◆ **EXERCISE REQUIREMENTS**
Identify all lines in the data containing the string "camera". Copy them out.

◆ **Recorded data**

▬▬▬

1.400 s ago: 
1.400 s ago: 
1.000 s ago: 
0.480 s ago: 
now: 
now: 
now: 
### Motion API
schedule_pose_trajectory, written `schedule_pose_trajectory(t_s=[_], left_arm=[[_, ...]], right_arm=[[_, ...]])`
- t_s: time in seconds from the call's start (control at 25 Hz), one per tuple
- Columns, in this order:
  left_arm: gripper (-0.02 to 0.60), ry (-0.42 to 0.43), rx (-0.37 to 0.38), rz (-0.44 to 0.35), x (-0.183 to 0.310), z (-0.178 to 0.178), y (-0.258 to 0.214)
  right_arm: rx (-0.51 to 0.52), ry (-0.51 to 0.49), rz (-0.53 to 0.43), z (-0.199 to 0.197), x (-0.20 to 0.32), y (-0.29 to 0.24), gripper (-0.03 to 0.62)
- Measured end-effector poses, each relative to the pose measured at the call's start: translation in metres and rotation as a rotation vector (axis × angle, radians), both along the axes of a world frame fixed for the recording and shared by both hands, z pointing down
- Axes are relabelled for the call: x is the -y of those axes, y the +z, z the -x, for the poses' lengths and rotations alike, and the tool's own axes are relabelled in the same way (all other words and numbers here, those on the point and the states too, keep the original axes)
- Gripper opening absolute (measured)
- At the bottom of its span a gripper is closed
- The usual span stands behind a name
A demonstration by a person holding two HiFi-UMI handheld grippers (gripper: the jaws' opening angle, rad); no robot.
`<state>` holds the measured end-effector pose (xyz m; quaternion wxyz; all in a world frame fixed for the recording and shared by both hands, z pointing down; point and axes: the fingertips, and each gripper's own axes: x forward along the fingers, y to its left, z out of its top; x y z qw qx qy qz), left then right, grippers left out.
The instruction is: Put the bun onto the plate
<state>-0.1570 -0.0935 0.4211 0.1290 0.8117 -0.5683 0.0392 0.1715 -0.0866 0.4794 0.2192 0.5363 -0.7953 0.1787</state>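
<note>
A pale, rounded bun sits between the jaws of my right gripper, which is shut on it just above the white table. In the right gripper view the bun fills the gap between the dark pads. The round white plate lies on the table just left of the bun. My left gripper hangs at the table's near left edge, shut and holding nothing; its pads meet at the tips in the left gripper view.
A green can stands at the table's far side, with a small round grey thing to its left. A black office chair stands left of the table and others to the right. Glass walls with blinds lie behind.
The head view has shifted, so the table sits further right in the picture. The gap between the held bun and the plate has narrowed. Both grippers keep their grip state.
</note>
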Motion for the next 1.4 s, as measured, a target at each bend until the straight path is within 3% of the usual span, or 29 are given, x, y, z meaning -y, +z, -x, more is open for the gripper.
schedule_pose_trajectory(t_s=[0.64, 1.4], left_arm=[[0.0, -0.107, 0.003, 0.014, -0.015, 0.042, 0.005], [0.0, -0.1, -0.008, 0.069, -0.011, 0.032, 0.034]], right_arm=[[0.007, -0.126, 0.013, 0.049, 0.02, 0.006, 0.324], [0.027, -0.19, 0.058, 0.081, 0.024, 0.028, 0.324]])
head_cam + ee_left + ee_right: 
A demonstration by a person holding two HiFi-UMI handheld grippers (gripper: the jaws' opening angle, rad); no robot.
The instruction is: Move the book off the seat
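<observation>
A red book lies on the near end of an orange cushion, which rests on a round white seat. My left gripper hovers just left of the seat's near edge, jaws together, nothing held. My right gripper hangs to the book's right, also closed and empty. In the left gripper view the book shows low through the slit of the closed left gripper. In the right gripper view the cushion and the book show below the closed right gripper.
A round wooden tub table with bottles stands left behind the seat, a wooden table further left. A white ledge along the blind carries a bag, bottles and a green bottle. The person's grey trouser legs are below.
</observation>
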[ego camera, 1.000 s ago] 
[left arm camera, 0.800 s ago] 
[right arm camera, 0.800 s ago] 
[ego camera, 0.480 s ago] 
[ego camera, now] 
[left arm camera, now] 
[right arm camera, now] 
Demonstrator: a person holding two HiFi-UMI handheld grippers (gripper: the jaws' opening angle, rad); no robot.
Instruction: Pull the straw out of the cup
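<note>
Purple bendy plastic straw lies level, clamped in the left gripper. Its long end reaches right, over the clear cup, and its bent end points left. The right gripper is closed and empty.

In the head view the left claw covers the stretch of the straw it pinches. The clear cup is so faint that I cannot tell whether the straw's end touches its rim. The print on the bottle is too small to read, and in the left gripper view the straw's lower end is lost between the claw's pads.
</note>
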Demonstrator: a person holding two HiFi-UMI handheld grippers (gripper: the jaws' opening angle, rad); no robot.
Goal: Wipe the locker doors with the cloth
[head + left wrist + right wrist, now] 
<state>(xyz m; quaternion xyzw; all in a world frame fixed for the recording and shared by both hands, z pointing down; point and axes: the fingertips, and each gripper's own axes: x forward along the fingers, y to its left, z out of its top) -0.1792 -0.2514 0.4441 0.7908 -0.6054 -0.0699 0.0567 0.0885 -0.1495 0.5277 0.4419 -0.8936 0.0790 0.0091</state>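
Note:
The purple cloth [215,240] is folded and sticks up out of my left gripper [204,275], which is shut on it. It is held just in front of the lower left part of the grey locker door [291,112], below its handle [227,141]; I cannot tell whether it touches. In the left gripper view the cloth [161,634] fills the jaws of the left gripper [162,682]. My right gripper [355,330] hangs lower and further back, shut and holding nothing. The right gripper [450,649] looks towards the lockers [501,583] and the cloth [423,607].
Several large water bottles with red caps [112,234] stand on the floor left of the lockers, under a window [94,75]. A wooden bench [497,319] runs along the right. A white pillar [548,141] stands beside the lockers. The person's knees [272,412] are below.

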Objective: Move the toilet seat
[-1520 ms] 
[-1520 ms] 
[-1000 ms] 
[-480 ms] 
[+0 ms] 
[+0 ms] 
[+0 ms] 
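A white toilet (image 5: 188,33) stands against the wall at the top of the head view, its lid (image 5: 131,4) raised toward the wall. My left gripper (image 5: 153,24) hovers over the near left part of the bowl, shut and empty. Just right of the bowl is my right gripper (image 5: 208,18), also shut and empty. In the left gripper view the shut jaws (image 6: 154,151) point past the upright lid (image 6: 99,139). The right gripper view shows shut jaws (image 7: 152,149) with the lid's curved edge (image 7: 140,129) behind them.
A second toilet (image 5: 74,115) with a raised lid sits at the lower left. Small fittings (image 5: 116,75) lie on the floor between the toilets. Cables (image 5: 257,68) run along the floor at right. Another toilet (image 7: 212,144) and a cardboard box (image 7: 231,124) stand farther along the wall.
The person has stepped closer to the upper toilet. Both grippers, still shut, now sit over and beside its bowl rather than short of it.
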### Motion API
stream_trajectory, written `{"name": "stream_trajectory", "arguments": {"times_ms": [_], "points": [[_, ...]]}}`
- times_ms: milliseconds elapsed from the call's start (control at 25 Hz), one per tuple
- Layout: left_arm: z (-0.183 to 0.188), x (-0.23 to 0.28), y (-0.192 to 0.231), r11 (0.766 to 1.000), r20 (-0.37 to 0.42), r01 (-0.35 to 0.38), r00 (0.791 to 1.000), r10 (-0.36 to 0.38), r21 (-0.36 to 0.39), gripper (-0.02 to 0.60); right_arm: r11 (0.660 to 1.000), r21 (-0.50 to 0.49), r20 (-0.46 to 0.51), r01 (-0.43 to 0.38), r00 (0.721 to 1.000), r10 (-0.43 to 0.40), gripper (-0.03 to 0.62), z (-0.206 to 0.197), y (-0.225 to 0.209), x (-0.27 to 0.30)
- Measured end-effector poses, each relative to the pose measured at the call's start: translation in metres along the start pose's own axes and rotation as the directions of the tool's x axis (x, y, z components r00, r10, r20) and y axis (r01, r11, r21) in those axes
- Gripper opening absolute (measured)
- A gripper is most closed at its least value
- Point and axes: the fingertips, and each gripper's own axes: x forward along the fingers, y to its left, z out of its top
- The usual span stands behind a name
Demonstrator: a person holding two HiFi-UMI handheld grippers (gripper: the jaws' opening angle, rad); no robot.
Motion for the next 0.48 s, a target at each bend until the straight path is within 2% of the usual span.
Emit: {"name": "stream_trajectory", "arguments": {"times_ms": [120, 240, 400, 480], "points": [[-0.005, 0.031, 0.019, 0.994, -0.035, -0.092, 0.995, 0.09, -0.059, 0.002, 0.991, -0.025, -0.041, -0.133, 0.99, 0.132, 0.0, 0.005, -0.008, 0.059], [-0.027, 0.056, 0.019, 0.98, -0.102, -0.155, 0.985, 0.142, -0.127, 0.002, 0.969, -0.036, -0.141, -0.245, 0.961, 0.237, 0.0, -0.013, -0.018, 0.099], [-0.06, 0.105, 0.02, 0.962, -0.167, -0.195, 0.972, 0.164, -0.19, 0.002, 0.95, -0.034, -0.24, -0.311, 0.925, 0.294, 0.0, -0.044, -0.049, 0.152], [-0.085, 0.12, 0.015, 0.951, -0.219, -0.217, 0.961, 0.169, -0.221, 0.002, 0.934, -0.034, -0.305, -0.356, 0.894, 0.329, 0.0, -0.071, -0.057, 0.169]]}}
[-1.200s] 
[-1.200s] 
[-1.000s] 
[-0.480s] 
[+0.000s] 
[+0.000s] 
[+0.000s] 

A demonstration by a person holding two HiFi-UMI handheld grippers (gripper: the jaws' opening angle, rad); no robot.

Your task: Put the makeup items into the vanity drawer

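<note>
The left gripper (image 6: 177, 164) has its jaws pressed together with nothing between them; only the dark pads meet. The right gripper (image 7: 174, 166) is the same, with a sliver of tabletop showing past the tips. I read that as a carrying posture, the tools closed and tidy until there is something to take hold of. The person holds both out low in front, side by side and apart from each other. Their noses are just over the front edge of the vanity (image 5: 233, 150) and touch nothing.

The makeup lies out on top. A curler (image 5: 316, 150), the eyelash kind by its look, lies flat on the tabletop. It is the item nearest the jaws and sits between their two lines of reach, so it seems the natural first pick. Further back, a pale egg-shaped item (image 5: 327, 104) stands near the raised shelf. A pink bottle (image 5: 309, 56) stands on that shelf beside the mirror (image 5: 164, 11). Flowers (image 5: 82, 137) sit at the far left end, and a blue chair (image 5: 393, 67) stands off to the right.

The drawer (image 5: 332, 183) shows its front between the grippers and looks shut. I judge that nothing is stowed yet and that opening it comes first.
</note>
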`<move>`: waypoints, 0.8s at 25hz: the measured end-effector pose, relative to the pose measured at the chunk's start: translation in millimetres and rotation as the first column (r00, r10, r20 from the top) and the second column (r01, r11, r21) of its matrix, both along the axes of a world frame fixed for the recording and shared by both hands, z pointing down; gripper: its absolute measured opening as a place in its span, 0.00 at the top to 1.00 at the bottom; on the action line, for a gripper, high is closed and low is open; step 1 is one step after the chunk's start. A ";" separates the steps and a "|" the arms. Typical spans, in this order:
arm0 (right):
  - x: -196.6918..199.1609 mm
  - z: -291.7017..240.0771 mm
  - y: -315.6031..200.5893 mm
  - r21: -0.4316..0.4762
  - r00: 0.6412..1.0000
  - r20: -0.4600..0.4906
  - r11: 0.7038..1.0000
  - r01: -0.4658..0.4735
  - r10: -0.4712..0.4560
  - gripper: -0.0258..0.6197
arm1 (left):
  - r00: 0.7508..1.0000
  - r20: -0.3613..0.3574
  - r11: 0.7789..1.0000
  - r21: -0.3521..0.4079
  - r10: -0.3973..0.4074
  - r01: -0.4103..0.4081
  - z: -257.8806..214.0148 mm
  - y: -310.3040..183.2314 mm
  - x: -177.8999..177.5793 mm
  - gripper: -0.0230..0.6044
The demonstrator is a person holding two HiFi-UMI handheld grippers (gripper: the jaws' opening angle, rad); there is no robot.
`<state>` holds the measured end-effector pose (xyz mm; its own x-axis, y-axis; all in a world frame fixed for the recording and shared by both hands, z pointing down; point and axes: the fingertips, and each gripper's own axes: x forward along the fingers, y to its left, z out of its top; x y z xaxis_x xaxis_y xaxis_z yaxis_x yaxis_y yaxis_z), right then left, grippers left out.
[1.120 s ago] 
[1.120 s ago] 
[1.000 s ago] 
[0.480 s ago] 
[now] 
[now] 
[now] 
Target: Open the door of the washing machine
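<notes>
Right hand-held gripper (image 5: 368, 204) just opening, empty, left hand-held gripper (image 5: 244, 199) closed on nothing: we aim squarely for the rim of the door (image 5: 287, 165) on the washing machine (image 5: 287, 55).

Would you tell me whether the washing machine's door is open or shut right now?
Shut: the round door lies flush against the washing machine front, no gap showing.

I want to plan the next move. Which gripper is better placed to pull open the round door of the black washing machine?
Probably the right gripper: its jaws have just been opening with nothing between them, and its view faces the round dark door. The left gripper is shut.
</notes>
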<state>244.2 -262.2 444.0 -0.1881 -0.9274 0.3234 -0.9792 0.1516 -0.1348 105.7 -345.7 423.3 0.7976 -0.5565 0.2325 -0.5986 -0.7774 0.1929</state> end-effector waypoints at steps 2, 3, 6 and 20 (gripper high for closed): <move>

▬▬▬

◆ **ANSWER FOR THE TASK**
[ego camera, 1.000 s ago] 
[left arm camera, 0.800 s ago] 
[right arm camera, 0.800 s ago] 
[ego camera, 0.480 s ago] 
[ego camera, now] 
[left arm camera, now] 
[right arm camera, now] 

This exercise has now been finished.